[tip:sched/urgent] sched/core: Fix remote wakeups

From: tip-bot for Peter Zijlstra
Date: Wed May 25 2016 - 03:14:49 EST

Commit-ID: b7e7ade34e6188bee2e3b0d42b51d25137d9e2a5
Gitweb: http://git.kernel.org/tip/b7e7ade34e6188bee2e3b0d42b51d25137d9e2a5
Author: Peter Zijlstra <peterz@xxxxxxxxxxxxx>
AuthorDate: Mon, 23 May 2016 11:19:07 +0200
Committer: Ingo Molnar <mingo@xxxxxxxxxx>
CommitDate: Wed, 25 May 2016 08:35:18 +0200

sched/core: Fix remote wakeups


b5179ac70de8 ("sched/fair: Prepare to fix fairness problems on migration")

... introduced a bug: Mike Galbraith found that it introduced a
performance regression, while Paul E. McKenney reported lost
wakeups and bisected it to this commit.

The reason is that I mis-read ttwu_queue() such that I assumed any
wakeup that got a remote queue must have had the task migrated.

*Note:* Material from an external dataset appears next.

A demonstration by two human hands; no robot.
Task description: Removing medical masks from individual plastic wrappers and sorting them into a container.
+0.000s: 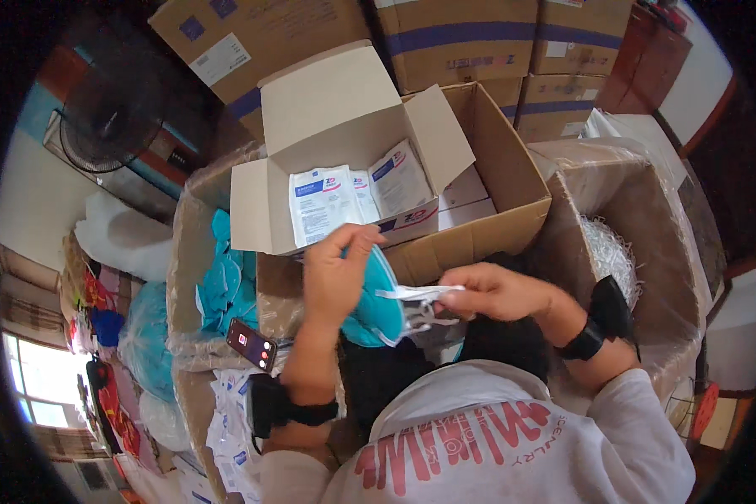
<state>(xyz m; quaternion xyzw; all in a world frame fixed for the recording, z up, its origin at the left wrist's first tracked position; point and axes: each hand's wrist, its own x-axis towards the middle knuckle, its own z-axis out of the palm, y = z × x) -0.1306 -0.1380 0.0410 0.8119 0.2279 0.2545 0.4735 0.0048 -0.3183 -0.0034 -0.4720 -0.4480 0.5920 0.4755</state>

Since this is not so; we need to transfer this information between
queueing the wakeup and actually doing the wakeup. Use a new
task_struct::sched_flag for this, we already write to
sched_contributes_to_load in the wakeup path so this is a hot and
modified cacheline.

Reported-by: Paul E. McKenney <paulmck@xxxxxxxxxxxxxxxxxx>
Reported-by: Mike Galbraith <umgwanakikbuti@xxxxxxxxx>
Tested-by: Mike Galbraith <umgwanakikbuti@xxxxxxxxx>
Signed-off-by: Peter Zijlstra (Intel) <peterz@xxxxxxxxxxxxx>
Fixes: b5179ac70de8 ("sched/fair: Prepare to fix fairness problems on migration")
Link: http://lkml.kernel.org/r/20160523091907.GD15728@xxxxxxxxxxxxxxxxxxxxxxxxxx
Signed-off-by: Ingo Molnar <mingo@xxxxxxxxxx>
include/linux/sched.h | 1 +
kernel/sched/core.c | 18 +++++++++++-------
2 files changed, 12 insertions(+), 7 deletions(-)

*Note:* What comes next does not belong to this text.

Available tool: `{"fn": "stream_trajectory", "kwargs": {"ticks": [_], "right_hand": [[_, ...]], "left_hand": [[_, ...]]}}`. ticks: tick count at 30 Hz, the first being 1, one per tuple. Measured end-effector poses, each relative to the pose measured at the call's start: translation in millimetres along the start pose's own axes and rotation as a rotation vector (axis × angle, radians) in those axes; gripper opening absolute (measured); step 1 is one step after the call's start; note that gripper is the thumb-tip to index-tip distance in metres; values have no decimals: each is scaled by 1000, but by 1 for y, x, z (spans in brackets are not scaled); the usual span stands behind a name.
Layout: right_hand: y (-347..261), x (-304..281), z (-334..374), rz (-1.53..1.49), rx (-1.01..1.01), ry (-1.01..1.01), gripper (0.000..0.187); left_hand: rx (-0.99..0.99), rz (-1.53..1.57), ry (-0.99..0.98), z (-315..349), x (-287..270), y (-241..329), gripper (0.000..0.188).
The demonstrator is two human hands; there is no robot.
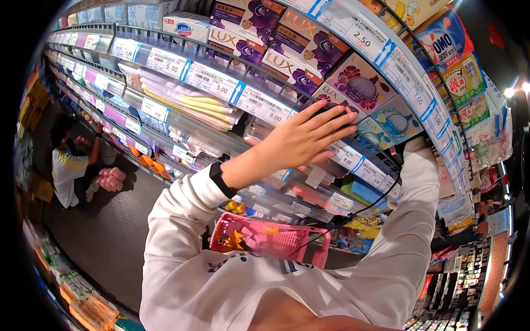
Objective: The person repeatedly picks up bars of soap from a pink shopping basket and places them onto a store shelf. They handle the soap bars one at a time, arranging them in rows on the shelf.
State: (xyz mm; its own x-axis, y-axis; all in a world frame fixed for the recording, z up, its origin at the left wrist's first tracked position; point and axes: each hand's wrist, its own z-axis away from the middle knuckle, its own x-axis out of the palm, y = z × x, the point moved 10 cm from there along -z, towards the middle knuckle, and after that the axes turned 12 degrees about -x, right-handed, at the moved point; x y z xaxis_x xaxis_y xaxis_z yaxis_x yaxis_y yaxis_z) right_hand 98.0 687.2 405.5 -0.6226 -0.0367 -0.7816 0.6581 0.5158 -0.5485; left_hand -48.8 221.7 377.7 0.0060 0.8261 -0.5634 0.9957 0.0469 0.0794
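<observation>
My left hand [309,135] reaches over the shelf's front rail with its fingers stretched out. Its fingertips lie at or just above a pinkish soap box [331,95]; whether they touch it I cannot tell. Beside that stands a dark red soap box [361,83] and, to the right, blue soap boxes [395,118]. My right hand [415,146] is pushed into the shelf just below the blue boxes, its fingers hidden. Purple and brown soap boxes [298,41] are stacked farther back. A black band [221,181] circles my left wrist.
Price labels run along the shelf rail [221,85]. Folded towels [187,102] fill a lower shelf. A pink basket [276,237] is below my arms, a thin black cable [364,207] near my right sleeve. Detergent bags [447,41] hang right. Another person [72,163] crouches in the aisle.
</observation>
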Motion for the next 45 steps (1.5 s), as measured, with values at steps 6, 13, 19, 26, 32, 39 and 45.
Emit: {"fn": "stream_trajectory", "kwargs": {"ticks": [6, 13, 19, 26, 32, 39, 45], "right_hand": [[11, -8, 4, -14, 26, 17, 34], [26, -26, 17, -86, 54, 58, 34], [29, -53, 33, -320, 53, 116, 34], [-24, -47, 46, -774, -59, 21, 33], [-75, -22, 120, -838, -236, -9, 33], [-158, -43, 282, -271, -675, 400, 23], [-304, 3, 372, 114, -1215, 426, 24]], "left_hand": [[-37, 50, 39, -1, -6, -3, 71], [-125, 87, 63, -2, -6, -8, 75], [-130, 92, 69, -2, -8, -9, 74], [-185, 212, 168, 5, -33, -22, 67], [-291, 196, 578, 38, -118, -85, 57], [-466, 20, 473, 12, -171, -176, 48], [-514, 142, -254, -47, -134, -212, 46]]}}
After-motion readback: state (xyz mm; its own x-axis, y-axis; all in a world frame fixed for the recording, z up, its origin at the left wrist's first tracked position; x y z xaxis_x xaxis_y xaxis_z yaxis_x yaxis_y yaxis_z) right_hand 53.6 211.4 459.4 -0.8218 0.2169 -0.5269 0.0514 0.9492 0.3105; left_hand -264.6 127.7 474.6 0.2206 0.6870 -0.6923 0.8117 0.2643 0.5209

diff --git a/include/linux/sched.h b/include/linux/sched.h
index 6cc0df9..e053517 100644
--- a/include/linux/sched.h
+++ b/include/linux/sched.h
@@ -1533,6 +1533,7 @@ struct task_struct {
unsigned sched_reset_on_fork:1;
unsigned sched_contributes_to_load:1;
unsigned sched_migrated:1;
+ unsigned sched_remote_wakeup:1;
unsigned :0; /* force alignment to the next boundary */

/* unserialized, strictly 'current' */
diff --git a/kernel/sched/core.c b/kernel/sched/core.c
index 404c078..7f2cae4 100644
--- a/kernel/sched/core.c
+++ b/kernel/sched/core.c
@@ -1768,13 +1768,15 @@ void sched_ttwu_pending(void)
cookie = lockdep_pin_lock(&rq->lock);

while (llist) {
+ int wake_flags = 0;
p = llist_entry(llist, struct task_struct, wake_entry);
llist = llist_next(llist);
- /*
- * See ttwu_queue(); we only call ttwu_queue_remote() when
- * its a x-cpu wakeup.
- */
- ttwu_do_activate(rq, p, WF_MIGRATED, cookie);
+ if (p->sched_remote_wakeup)
+ wake_flags = WF_MIGRATED;
+ ttwu_do_activate(rq, p, wake_flags, cookie);

lockdep_unpin_lock(&rq->lock, cookie);
@@ -1819,10 +1821,12 @@ void scheduler_ipi(void)

-static void ttwu_queue_remote(struct task_struct *p, int cpu)
+static void ttwu_queue_remote(struct task_struct *p, int cpu, int wake_flags)
struct rq *rq = cpu_rq(cpu);

+ p->sched_remote_wakeup = !!(wake_flags & WF_MIGRATED);
if (llist_add(&p->wake_entry, &cpu_rq(cpu)->wake_list)) {
if (!set_nr_if_polling(rq->idle))
@@ -1869,7 +1873,7 @@ static void ttwu_queue(struct task_struct *p, int cpu, int wake_flags)
#if defined(CONFIG_SMP)
if (sched_feat(TTWU_QUEUE) && !cpus_share_cache(smp_processor_id(), cpu)) {
sched_clock_cpu(cpu); /* sync clocks x-cpu */
- ttwu_queue_remote(p, cpu);
+ ttwu_queue_remote(p, cpu, wake_flags);